Both Anderson and Brown said the relationships fostered through the clinical trials have been especially rewarding.

“The support and the relationships I have found at UVA, with the doctors, the nurses and the whole UVA team, have just been great from the beginning,” said Anderson, who has participated in UVA clinical trials since 2010. Brown, who gets to see patients’ reactions as they experience the technology and the relief it brings, put it simply.

“I have the best job in the world,” she said.

The Next Ride

Now that the artificial pancreas system has FDA approval, Kovatchev, Brown and other UVA researchers are setting their sights on what Kovatchev called “the next generation of improvements using the power of new data science methods,” in collaboration with UVA’s new School of Data Science.

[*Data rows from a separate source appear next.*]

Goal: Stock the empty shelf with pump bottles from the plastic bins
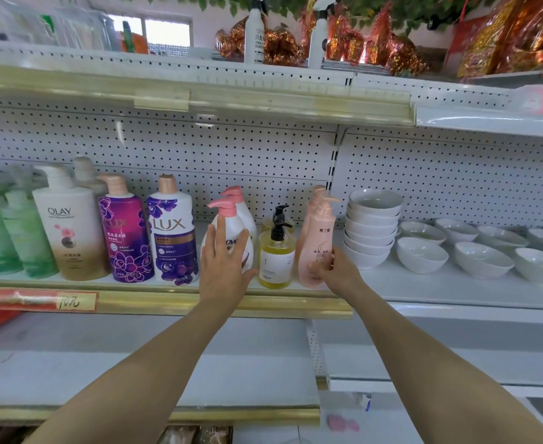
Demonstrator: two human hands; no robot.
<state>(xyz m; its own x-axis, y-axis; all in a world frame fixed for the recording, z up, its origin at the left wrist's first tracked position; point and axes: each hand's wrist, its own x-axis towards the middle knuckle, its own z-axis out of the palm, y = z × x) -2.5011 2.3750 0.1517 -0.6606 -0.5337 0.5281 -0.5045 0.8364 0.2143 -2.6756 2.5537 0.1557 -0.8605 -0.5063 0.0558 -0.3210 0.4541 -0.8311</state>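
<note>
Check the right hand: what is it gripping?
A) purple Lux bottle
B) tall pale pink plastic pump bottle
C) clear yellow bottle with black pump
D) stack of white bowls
B: the right hand curls its fingers round the lower body of the tall pale pink plastic pump bottle, at the bottle row's right end.

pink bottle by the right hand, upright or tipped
Upright: the pink bottle stands on its base on the shelf, pump on top; the right hand grips its lower side.
</note>
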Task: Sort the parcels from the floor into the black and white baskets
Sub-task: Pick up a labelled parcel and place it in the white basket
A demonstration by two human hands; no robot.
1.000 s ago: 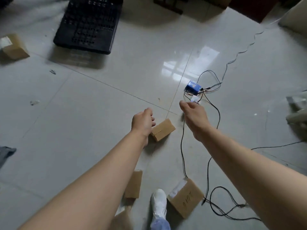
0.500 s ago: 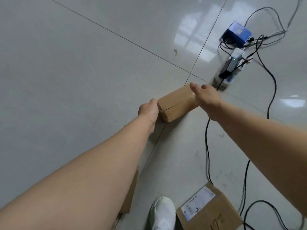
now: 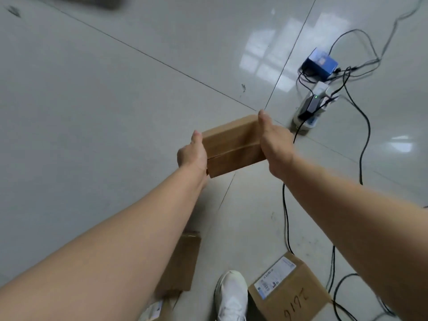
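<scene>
A small brown cardboard parcel (image 3: 231,144) is held between both hands above the tiled floor. My left hand (image 3: 191,155) presses on its left end and my right hand (image 3: 274,142) clasps its right end. Two more brown parcels lie on the floor near my feet: one (image 3: 183,262) partly hidden under my left forearm, and one with a white label and handwriting (image 3: 290,288) at the lower right. A blurred dark edge at the top left (image 3: 104,2) may be the black basket; the white basket is out of view.
A white shoe (image 3: 231,295) stands between the two floor parcels. A blue box (image 3: 320,64) and a white power strip with an adapter (image 3: 311,110) sit at the right, with black cables (image 3: 286,212) trailing across the floor toward my feet.
Both hands have closed on the ends of the small parcel and raised it off the floor. The camera has tilted, so the baskets area has left the view.
</scene>
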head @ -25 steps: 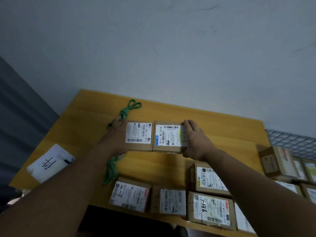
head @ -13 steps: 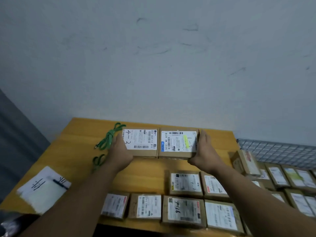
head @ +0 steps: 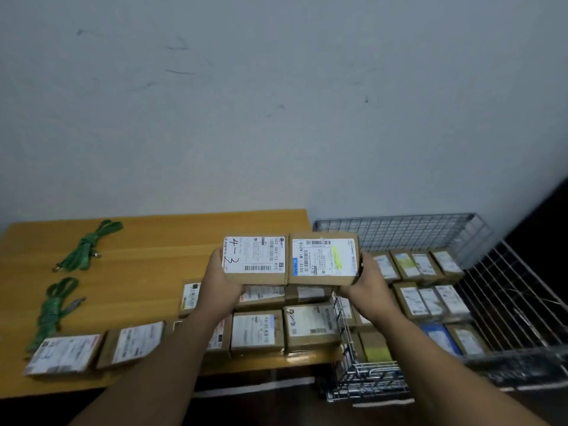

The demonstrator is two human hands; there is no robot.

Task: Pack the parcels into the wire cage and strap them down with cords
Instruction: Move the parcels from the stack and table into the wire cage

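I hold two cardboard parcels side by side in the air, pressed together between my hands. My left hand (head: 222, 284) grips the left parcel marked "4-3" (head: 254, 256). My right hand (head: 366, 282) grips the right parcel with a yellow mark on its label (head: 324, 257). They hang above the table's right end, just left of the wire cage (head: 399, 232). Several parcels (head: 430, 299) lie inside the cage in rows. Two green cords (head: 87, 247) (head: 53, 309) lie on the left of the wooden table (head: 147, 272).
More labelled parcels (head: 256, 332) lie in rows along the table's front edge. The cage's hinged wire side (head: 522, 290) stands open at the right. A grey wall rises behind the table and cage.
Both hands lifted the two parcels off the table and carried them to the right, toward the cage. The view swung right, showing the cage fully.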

They hope to continue testing and tweaking the system, and to use what they have learned to expand treatment for patients with Type 2 diabetes, who produce insulin but often do not produce enough.

Brown also hopes to further examine how the system affects and improves sleep quality, and to conduct studies specifically focused on young children and older adults.

As for Anderson, he is already looking forward to his next ride, to automated blood sugar control, and to life with fewer complications from his diabetes.

“The FDA approval was just so exciting, and this technology is such a big step forward for all of us,” he said. “Hopefully it leads to more and more improvements and, eventually, a medical cure.”